Non-state preschool education

An American in Paris crunches the numbers. Universal pre-K is a long tradition in France, and one that Non-state preschool education parents might envy.

In this series, an American in Paris pits the French welfare state against the U. Read all the entries in the series here. I started the New Year in Paris with a mission: to enroll my daughter in école maternelle, France’s universal preschool program. This required a visit to our local city hall.

As I walked across the park that sits between it and my apartment, I felt a little emotional—Sophia had just turned 2 in November, and now in just a few months she’d be headed off to school? But I had no second thoughts about sending her to maternelle in the fall. Though school isn’t mandatory in France until age 6, all 3-year-olds are guaranteed a place in maternelle, and over 95 percent of French 3-to-5-year-olds attend. It’s the one part of France’s educational system that everyone seems to agree is great. It’s also remarkably cost-efficient: France paid 12. 8 billion euros in 2007 to educate just over 2.

Universal preschool has become a hot topic in the U. Barack Obama to New York City Mayor Bill de Blasio to conservative Oklahoma legislators coming out in favor of some form of public pre-K education. France has been all over this for nearly two centuries. The first écoles maternelles began here in the 1830s, initially intended as a combination of child care and schooling for the children of poor families. Gradually they grew into a fundamental building block of the French education system. The three-year curriculum is designed to move kids from the free play of the early years toward the more structured world of elementary school. Much of maternelle focuses on language, and on achieving a level of fluency for all children regardless of background.

Dominique Fortier, a maternelle teacher in the Paris suburb of Asnières, sees this as a major equalizing force. Also, French schools are not explicitly funded by property taxes, as they are in many parts of the U. French 3-year-olds are expected to do many things by themselves: go to the bathroom, put on shoes, carry their lunch tray in the cafeteria. News and World Report ranking system for the maternelles in my neighborhood, so I’ll know which ones are definitively the best for my daughter. I feel both ashamed of this impulse and also frustrated that there’s no way to really find out.

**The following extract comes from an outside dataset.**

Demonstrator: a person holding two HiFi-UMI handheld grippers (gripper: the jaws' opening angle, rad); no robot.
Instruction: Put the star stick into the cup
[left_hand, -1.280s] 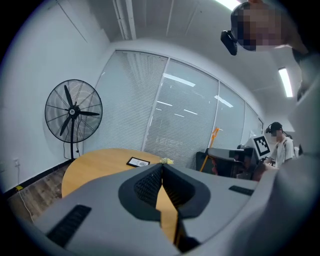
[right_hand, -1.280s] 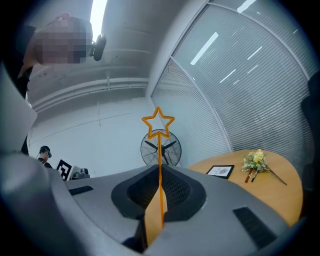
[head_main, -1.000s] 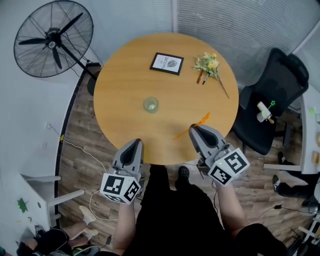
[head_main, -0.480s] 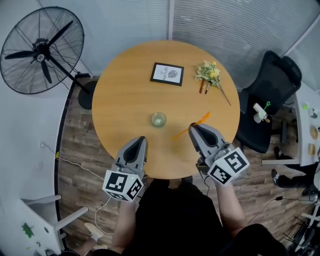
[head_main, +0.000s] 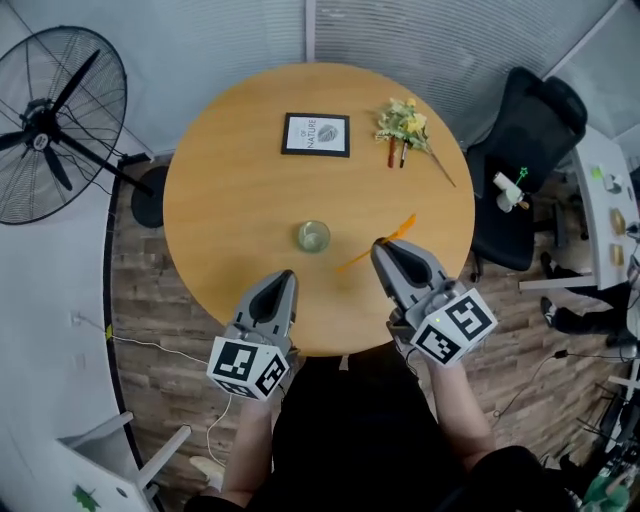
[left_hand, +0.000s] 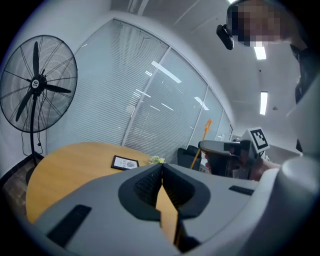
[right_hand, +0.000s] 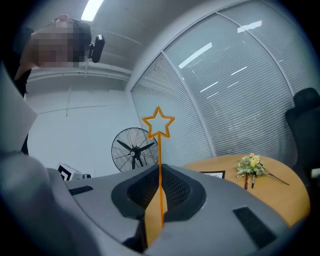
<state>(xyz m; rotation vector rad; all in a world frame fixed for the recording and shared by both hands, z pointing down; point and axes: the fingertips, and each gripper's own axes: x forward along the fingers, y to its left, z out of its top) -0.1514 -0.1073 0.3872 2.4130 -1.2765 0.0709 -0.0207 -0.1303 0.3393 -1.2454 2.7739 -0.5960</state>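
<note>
Star stick clamped between jaws of right gripper

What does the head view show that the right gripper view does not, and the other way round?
Only the head view shows the small clear glass cup on the round wooden table. Only the right gripper view shows a ceiling light strip and, close up, the right gripper shut on the thin orange star stick. Both show that stick, the table, the black standing fan, the yellow flower bunch and the black-framed picture.
</note>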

I’m happy about this, because French maternelle classes are big—25 to 32 children, often with only one teacher. A strong emphasis is placed on children being autonome, or independent, and 3-year-olds must be able to do many things by themselves: go to the bathroom, put on shoes, carry their lunch tray in the cantine. The flip side of this enforced independence is also an explicit teaching of the concept la vie ensemble: learning to live with others. Some of this may be a function of class size, some of it part of a general philosophy that places less emphasis on the individual and their needs. In general, I like that kids in France are taught this kind of social awareness, but it can go too far. There’s not a lot of coloring outside the lines in France, both literally and figuratively. This hints at the one area where France seems to struggle: special education.